- Exercise prompt -
Transcribe, word for word and without additions, each line below from the one containing "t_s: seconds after" through the one containing "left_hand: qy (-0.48", both ends included.

- Supplied material -
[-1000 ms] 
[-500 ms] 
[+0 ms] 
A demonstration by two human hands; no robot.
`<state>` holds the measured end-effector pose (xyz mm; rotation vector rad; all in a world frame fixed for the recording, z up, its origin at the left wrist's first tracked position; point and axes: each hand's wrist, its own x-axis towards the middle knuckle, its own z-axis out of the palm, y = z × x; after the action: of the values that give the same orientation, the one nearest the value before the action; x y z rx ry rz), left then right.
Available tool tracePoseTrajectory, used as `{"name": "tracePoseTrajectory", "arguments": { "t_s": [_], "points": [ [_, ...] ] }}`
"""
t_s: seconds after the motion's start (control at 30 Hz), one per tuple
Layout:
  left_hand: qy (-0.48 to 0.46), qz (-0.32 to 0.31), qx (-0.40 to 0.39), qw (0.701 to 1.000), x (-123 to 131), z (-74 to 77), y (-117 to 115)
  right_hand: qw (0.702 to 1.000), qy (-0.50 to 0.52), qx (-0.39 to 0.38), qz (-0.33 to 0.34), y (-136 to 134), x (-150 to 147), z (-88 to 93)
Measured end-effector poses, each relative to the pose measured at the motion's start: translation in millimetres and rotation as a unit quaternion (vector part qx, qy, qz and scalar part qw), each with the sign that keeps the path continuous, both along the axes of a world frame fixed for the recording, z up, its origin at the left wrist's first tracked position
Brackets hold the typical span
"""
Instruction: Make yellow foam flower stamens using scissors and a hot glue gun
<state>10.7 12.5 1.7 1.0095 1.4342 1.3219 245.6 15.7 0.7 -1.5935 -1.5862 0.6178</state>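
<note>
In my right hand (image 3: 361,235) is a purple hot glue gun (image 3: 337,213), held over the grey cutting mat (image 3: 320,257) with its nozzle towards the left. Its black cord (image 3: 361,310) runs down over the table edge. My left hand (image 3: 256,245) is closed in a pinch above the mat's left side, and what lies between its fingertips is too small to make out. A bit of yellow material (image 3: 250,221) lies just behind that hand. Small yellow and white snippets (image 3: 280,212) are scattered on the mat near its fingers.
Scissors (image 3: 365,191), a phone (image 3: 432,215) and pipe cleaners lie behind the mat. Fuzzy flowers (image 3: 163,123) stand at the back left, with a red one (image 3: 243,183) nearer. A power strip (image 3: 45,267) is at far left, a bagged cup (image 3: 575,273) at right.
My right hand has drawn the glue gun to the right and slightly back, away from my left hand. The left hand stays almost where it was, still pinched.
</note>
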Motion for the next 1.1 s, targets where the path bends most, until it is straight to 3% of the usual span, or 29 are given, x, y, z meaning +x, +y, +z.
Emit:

- Task result -
t_s: seconds after the motion's start (control at 30 Hz), one per tuple
Layout:
  left_hand: qy (-0.48 to 0.46), qz (-0.32 to 0.31), qx (-0.40 to 0.39), qw (0.701 to 1.000), x (-123 to 131), z (-74 to 77), y (-117 to 115)

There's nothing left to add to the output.